Task to complete
Read through the listing, and wherever a line holds the word "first", return it.

Given data
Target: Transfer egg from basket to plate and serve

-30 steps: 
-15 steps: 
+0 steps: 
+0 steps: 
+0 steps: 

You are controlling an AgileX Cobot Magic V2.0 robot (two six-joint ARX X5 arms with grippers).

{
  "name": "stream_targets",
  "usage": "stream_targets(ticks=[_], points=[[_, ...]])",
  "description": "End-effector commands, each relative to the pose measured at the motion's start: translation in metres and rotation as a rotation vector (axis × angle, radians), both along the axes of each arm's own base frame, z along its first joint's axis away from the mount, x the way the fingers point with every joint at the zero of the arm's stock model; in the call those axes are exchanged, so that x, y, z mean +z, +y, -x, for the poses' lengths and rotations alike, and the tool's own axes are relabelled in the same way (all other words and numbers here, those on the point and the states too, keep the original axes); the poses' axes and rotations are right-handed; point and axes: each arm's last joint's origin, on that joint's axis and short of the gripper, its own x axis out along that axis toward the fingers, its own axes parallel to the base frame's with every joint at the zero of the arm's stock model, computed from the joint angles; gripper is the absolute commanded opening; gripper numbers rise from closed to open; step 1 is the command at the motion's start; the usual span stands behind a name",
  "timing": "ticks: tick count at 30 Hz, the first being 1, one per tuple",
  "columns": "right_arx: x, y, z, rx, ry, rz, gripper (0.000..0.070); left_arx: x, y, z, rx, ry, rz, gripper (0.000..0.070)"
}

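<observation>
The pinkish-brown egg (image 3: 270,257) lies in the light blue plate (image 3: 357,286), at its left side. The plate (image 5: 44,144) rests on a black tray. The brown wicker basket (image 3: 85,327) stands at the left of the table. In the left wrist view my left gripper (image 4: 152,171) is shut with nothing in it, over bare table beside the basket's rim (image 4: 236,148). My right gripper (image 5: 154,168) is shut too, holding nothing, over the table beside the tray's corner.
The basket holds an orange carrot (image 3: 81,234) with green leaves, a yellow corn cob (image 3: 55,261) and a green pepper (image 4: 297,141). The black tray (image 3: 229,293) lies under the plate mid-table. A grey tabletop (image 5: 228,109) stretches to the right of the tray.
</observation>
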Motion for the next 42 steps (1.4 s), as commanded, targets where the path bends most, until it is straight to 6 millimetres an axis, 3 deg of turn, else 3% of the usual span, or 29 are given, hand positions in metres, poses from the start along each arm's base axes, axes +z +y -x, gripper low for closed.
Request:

Exercise output
  "description": "End-effector commands, each relative to the pose measured at the motion's start: translation in metres and rotation as a rotation vector (axis × angle, radians), both along the axes of each arm's own base frame, z along its first joint's axis away from the mount, x the way the fingers point with every joint at the zero of the arm's stock model; in the call those axes are exchanged, so that x, y, z mean +z, +y, -x, for the poses' lengths and rotations alike, and the tool's own axes are relabelled in the same way (all other words and numbers here, those on the point and the states too, keep the original axes); the poses' axes and rotations are right-handed; point and axes: each arm's last joint's origin, on that joint's axis and short of the gripper, its own x axis out along that axis toward the fingers, its own axes parallel to the base frame's with every joint at the zero of the arm's stock model, computed from the joint angles; gripper is the absolute commanded opening; gripper numbers rise from closed to open; step 1 is the command at the motion's start; the usual span stands behind a name",
  "timing": "ticks: tick count at 30 Hz, the first being 1, one per tuple",

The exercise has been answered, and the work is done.